Акварельный портрет вел
Листья падают к корням — LiveJournal
У Льюиса в трактате «Страдание» есть слова о том, что Господь щедр на радость и отдых для нас, но не даёт постоянного сытого благополучия, чтобы наши сердца не прилеплялись к временному. Вот такой отдых Господь мне и подарил. Грустно, конечно, что отдых закончился, но благодарность от этого не меньше, а больше.Кипр, конец сезона, тепло без жары. Море уже начинает остывать, но на русский вкус — самое то. Любимые люди рядом. Полное отсутствие телевизора с его зашкаливающим последнее время беснованием, и интернета — с его соблазнительным и суетным всезнайством. Святитель Василий Великий — в собеседниках. Вернее — в наставниках, потому что какой же из меня собеседник Великому каппадокийцу.
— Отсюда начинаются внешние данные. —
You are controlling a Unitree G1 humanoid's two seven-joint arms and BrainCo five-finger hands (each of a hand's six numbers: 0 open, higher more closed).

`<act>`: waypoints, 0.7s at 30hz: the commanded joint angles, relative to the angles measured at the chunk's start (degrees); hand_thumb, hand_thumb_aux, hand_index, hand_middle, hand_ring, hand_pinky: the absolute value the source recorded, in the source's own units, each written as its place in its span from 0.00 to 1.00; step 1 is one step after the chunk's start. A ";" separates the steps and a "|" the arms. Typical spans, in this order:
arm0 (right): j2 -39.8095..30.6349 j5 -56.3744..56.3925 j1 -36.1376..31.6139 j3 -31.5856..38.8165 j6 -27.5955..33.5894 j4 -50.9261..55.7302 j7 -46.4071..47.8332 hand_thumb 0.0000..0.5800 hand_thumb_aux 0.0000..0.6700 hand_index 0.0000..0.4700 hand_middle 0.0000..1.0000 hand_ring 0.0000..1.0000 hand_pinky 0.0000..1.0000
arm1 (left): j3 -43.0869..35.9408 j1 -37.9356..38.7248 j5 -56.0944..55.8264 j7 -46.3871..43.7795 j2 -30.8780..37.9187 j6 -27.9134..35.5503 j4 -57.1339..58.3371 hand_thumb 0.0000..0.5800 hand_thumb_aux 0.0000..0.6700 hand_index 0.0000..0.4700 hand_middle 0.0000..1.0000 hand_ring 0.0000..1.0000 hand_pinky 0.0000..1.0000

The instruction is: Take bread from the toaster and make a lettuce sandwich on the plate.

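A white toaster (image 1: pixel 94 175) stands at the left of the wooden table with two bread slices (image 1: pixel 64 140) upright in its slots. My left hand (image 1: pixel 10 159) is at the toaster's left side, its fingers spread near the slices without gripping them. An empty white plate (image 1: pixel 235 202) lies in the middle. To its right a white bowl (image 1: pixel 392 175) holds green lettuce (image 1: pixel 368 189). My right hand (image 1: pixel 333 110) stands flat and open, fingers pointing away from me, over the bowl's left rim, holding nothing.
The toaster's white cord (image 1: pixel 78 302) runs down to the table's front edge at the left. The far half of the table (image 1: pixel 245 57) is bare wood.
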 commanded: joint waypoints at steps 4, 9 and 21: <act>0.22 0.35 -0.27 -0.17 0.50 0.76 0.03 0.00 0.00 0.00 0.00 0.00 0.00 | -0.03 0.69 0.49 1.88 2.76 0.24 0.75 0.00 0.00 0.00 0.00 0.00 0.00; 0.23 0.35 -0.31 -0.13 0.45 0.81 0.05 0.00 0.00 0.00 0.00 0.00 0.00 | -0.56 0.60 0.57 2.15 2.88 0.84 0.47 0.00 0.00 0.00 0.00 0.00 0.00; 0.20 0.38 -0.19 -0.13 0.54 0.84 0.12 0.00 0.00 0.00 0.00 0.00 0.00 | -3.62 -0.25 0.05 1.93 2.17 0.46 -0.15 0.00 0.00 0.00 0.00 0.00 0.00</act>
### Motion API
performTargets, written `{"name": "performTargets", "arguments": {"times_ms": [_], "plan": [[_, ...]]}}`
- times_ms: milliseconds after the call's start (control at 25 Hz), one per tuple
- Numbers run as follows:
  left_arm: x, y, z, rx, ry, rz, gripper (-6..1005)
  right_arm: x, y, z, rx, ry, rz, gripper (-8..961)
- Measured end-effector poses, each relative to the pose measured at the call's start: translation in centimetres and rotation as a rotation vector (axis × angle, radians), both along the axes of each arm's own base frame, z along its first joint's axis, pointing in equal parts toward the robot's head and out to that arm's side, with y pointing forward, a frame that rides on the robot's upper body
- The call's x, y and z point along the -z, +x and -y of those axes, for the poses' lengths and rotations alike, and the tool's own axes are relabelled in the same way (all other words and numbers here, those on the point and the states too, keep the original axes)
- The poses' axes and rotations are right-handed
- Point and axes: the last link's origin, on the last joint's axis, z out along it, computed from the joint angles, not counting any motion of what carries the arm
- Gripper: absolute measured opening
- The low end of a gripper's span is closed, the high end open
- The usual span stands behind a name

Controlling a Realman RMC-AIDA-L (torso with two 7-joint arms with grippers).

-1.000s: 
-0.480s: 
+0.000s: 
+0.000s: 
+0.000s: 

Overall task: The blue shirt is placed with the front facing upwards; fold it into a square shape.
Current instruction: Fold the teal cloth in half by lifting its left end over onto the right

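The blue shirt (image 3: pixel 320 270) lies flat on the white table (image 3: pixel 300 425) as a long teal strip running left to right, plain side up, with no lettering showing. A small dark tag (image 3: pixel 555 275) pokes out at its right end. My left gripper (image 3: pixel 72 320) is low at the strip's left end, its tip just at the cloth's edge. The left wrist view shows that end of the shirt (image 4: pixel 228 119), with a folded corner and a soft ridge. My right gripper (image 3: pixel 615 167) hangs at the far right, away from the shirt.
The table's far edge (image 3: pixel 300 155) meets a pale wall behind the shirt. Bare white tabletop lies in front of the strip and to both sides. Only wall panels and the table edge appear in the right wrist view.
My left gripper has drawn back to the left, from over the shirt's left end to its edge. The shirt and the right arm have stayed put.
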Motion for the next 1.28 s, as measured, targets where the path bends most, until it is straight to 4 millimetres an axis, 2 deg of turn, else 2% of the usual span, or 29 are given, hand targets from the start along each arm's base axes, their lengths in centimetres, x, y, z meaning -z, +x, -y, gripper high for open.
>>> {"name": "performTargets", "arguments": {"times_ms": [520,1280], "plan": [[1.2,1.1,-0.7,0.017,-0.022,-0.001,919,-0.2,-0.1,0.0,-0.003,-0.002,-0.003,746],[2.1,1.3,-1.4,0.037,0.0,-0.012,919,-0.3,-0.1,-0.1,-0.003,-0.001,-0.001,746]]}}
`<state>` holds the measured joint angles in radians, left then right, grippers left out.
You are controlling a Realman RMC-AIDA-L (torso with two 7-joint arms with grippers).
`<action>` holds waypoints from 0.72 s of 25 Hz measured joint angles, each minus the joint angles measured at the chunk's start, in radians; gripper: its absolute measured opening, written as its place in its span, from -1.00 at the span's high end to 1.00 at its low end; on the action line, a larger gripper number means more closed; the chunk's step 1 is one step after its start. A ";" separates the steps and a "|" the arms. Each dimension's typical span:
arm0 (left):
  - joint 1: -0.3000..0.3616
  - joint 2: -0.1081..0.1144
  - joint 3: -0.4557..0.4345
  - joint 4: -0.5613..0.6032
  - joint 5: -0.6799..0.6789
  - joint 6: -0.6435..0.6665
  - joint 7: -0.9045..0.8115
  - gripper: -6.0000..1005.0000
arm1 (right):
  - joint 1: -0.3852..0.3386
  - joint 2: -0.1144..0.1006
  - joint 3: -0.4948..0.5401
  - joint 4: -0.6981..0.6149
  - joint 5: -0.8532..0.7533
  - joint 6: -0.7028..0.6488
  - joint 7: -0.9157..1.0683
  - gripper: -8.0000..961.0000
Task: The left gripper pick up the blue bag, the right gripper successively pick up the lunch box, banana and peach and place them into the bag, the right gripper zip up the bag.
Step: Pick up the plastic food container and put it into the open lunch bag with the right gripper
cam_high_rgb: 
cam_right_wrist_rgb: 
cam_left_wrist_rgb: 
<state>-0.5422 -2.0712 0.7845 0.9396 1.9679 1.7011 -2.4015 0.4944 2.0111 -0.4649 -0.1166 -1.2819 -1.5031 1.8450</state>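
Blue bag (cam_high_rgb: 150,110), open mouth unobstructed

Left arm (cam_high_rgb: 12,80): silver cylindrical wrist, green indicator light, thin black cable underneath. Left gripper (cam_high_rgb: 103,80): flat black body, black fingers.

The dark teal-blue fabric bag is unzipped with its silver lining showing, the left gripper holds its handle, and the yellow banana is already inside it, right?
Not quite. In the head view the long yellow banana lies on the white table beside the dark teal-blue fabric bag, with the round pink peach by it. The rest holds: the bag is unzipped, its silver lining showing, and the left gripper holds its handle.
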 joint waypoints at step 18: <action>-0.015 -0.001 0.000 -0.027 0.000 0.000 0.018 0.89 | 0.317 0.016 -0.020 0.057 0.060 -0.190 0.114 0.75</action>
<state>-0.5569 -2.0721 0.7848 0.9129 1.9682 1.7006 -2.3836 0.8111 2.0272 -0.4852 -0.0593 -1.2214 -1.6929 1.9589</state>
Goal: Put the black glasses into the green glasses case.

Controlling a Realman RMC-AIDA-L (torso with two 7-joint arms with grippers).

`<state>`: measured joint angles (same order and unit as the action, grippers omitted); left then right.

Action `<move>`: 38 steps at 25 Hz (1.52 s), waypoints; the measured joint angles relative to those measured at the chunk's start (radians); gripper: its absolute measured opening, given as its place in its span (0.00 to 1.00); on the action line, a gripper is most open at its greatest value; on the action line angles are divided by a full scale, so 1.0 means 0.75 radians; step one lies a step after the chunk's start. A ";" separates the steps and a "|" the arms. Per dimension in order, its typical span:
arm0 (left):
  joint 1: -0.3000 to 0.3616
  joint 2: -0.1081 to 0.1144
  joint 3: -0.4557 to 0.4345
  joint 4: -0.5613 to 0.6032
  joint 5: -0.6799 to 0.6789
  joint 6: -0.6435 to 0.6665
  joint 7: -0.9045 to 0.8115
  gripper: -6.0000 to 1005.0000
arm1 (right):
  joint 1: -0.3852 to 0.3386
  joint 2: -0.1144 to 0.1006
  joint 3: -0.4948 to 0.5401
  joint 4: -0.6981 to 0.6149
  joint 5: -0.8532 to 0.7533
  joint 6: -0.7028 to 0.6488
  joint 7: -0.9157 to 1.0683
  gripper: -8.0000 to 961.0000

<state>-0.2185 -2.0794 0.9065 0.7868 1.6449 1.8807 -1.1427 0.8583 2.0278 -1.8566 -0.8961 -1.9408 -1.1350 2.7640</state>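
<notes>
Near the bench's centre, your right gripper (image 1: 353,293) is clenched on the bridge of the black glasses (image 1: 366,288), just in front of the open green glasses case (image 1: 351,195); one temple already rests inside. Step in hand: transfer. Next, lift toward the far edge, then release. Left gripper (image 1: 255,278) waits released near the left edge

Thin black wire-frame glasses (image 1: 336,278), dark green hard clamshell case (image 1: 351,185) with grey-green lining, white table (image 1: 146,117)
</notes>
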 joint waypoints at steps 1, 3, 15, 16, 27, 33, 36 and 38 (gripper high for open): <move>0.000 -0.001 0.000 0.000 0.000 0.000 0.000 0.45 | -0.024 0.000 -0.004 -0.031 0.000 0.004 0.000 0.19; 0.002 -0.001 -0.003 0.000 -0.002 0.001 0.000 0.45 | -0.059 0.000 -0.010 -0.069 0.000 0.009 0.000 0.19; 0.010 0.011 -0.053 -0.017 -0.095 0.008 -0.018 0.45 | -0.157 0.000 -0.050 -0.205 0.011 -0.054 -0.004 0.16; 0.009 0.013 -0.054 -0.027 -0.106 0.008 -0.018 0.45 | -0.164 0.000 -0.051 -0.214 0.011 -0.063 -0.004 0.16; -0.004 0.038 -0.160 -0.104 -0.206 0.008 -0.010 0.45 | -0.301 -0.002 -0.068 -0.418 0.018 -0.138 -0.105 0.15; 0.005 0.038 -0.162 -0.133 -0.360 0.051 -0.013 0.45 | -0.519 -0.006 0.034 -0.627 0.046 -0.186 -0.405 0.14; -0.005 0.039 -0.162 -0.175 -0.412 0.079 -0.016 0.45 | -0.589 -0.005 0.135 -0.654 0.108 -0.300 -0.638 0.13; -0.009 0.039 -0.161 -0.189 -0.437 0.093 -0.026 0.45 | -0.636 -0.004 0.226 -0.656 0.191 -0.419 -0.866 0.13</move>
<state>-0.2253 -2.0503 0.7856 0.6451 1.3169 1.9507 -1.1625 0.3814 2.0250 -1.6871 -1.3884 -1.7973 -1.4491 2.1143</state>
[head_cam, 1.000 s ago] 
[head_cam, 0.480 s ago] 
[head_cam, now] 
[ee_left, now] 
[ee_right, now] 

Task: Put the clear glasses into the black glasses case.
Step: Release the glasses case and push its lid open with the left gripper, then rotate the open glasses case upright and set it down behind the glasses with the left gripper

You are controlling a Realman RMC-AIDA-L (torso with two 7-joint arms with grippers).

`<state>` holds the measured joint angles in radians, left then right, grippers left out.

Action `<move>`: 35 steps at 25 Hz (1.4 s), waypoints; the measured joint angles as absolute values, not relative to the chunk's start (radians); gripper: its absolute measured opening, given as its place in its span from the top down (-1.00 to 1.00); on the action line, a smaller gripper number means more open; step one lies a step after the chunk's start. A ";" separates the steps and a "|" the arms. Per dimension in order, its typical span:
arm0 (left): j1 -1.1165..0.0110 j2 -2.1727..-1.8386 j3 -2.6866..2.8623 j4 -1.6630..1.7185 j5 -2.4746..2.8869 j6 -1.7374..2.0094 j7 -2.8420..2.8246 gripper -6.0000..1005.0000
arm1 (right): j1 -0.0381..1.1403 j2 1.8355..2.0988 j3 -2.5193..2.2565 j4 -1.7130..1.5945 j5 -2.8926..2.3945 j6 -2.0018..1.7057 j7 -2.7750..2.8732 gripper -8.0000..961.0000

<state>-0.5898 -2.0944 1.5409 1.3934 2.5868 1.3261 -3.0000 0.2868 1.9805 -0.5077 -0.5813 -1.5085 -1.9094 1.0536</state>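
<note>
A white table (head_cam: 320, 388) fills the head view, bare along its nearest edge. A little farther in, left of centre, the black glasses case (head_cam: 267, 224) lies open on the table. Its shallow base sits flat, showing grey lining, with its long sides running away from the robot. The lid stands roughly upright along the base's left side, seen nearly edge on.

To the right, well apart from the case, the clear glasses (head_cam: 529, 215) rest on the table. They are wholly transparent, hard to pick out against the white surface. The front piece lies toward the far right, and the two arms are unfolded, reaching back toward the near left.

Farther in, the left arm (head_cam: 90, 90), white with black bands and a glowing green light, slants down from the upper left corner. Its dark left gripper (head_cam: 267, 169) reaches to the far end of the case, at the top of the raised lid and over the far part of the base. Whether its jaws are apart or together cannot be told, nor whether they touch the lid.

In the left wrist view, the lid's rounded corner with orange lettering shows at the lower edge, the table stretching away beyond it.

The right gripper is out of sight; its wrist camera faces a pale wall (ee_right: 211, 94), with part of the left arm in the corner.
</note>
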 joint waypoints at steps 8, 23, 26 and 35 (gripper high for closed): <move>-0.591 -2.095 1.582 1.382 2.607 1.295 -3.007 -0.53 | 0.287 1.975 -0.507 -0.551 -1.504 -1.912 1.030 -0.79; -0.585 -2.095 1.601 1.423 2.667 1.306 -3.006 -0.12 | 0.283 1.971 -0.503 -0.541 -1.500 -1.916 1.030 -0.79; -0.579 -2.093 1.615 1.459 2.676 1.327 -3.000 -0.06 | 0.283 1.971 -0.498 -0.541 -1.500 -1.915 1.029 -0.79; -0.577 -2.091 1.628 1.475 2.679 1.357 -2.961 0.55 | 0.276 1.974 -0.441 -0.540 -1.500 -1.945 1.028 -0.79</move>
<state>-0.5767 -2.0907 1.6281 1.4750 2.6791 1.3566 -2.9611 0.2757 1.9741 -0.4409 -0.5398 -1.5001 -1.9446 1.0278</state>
Вот эти слова святителя обожгли, и его страх — теперь и мой страх: «Когда все это привожу себе на мысль, тогда (откроюсь в своей немощи) прихожу в какой-то ужас и страшное исступление от боязни, чтобы, по невнимательности ума или по причине занятия суетным отпав от любви Божией, не сделаться мне никогда укоризною Христу. Ибо тот, кто ныне обольщает нас и мирскими приманками всемерно старается произвести в нас забвение о Благодетеле, к погибели душ наших ругается и посмеивается над нами, тогда пренебрежение наше обратит в укоризну Господу и будет хвалиться нашей непокорностью и нашим отступничеством, что он не сотворил нас и не умер за нас, однако же имел нас своими последователями в непокорности и нерадении о заповедях Божиих. Эта укоризна Господу и эта похвальба врага для меня кажутся тяжелее геенских мучений — врагу Христову послужить предметом похвальбы и поводом к превозношению пред Тем, Кто за нас умер и воскрес, Кому, по написанному, тем более за сие мы обязаны».
А ещё была поездка по святыням Кипра и посещение маленького монастыря святого Ираклидия. По-особенному он мне запомнился, в отличие от других греческих монастырей, в которых бывала раньше. Какая там тишина и покой! В них окунаешься сразу же за внешними воротами, на зелёной аллее. Старые оливы. Во дворике возле храма жасминовое дерево с осыпающимися нежными цветками и сладким ароматом. Низкая пещера над гробницей святого, куда можно зайти только внаклонку. Вкуснейший лимонад, приготовленный сёстрами для паломников. Чувство умиротворения и ещё что-то такое едва осязаемое, вряд ли выразимое в словах. Что-то, что знаешь, но не помнишь, как неуловимый отзвук потерянного рая. Вот и третья обитель добавилась в моё сердце, к Донскому и Валааму, хотя все они совсем разные.